Лялька тоже испугалась свиньи. Папа клялся и божился, что Смузиков — честный человек, хоть и-работает у них в конторе, где жулик на жулике сидит. Но Лялька и слушать не хотела. Она сказала, что пусть ее лучше похоронят в глуши, — и дело с концом! Мама опять заплакала, легла на диван и сказала, что у нее разрывается сердце. Папа дал ей капли. Он начал кричать на Ляльку, что она хочет погубить свою мать. Лялька убежала к себе в комнату.
Я так расстроился, что опрокинул на скатерть химические чернила. Папа еще больше рассердился и сказал, что в доме все идет прахом!
Три дня мама лежала на диване. Когда Лялька заходила в комнату, у мамы пропадал пульс, и мы боялись, что она умрет в любую минуту.
Пришел доктор из поликлиники. Он быстро выслушал маму и сказал, что ее нельзя волновать.
— Не волнуйтесь, — сказал доктор, — берегите сердце. Знаете, как поется в песенке: «И хорошее настроение не покинет больше вас».
— Да у меня прекрасное настроение, — тихо ответила мама, посмотрела на Ляльку и заплакала. — Мне здесь берегут сердце.
— Ну, так мы никогда не встанем, — сказал доктор. — Это никуда не годится.
Когда доктор ушел, папа вызвал Ляльку на кухню и сказал ей шепотом:
— Ты добьешься своего, ты доконаешь свою мать.
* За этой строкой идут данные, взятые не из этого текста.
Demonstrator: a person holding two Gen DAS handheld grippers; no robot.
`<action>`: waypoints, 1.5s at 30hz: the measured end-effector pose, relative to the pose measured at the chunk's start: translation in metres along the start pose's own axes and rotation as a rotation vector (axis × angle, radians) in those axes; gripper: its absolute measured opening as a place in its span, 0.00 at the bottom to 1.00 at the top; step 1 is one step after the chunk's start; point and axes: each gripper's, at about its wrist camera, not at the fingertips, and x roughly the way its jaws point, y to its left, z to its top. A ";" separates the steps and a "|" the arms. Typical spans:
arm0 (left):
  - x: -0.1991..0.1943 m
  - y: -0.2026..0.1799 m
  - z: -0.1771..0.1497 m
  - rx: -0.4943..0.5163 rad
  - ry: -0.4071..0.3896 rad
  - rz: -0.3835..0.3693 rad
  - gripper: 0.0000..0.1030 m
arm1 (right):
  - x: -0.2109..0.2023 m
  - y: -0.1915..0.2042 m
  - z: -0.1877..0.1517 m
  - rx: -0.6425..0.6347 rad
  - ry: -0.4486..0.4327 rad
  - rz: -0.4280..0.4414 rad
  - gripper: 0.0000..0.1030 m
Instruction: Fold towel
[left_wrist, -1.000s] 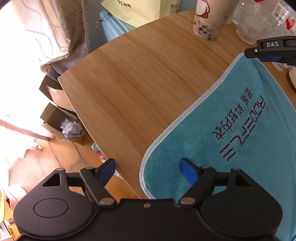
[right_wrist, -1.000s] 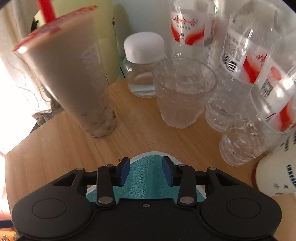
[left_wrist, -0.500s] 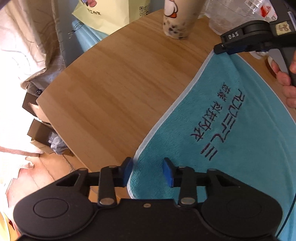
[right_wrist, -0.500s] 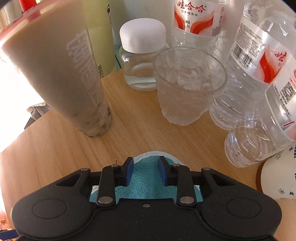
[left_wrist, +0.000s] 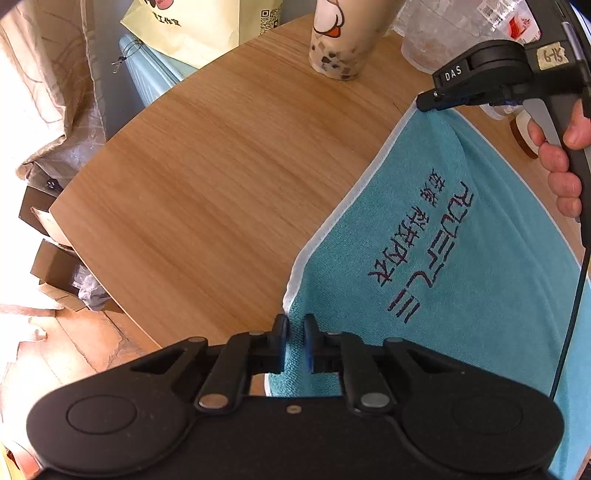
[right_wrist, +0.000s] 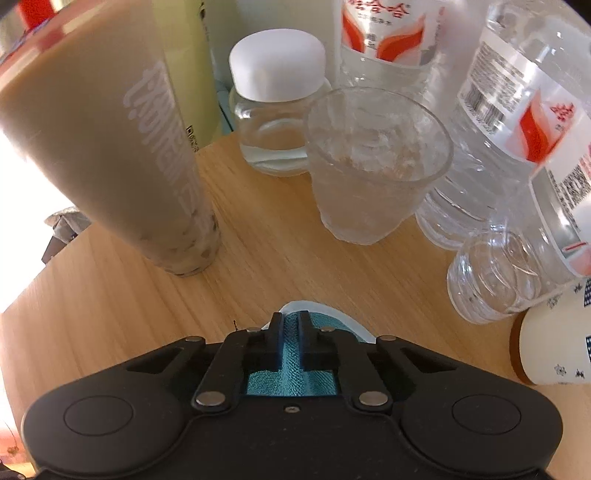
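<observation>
A teal towel (left_wrist: 458, 236) with a white hem and dark embroidered lettering lies on the wooden table (left_wrist: 229, 177). My left gripper (left_wrist: 294, 328) is shut on the towel's near corner, and the cloth rises between its fingers. At the far corner, my right gripper (left_wrist: 424, 103) pinches the hem, with a hand (left_wrist: 557, 166) on its handle. In the right wrist view, the right gripper (right_wrist: 290, 319) is shut on the teal towel corner (right_wrist: 291, 354), which is lifted a little off the table (right_wrist: 280, 251).
A milk tea cup (right_wrist: 110, 147) stands just ahead-left of the right gripper. A clear plastic cup (right_wrist: 373, 166), a white-lidded jar (right_wrist: 277, 96), water bottles (right_wrist: 517, 155) and a paper cup (right_wrist: 554, 339) crowd the far right. The table's left edge (left_wrist: 74, 236) drops to boxes on the floor.
Both grippers have closed onto the towel corners. The left one moved in over the near corner, which now stands up between its fingers. The far corner has lifted slightly.
</observation>
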 end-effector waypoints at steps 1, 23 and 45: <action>0.000 0.001 0.001 0.001 0.003 -0.001 0.09 | -0.002 -0.001 0.000 0.007 -0.004 0.001 0.12; -0.033 -0.074 0.073 0.518 -0.156 0.101 0.46 | -0.153 -0.070 -0.219 0.540 -0.138 -0.023 0.40; -0.067 -0.078 0.036 0.317 -0.131 0.037 0.68 | -0.295 -0.146 -0.195 0.451 -0.512 0.023 0.40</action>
Этого мы тебе никогда не простим!.
В воскресенье к нам пришел Смузиков. Мама поднялась с постели. Смузиков мне понравился. Он был веселый, здоровый как борец, и от него пахло пивом и одеколоном. На левой его руке были нарисованы рулевое колесо и русалка, которая сидела на двух кинжалах. Сверху была надпись:
«Всегда помню свою маму».
Рисунки маме не понравились, но она сказала, что из-за надписи прощает Гене колесо и русалку»
Гена ответил, что свою маму он любит больше всех на свете. А татуировка ему нужна теперь, как зайцу насморк. Когда я услышал про заячий насморк, меня разобрал смех. Я помирал от смеха целый вечер, потому что такого остроумного человека я еще не встречал. Он знал не только про зайца. Он говорил: «Это мне нужно как собаке велосипед, или — как слону качели, или «как селедке патефон». Под конец он до того насмешил, что у меня из носа потек чай и выпали кусочки пирога, и я чуть не вылетел из-за стола.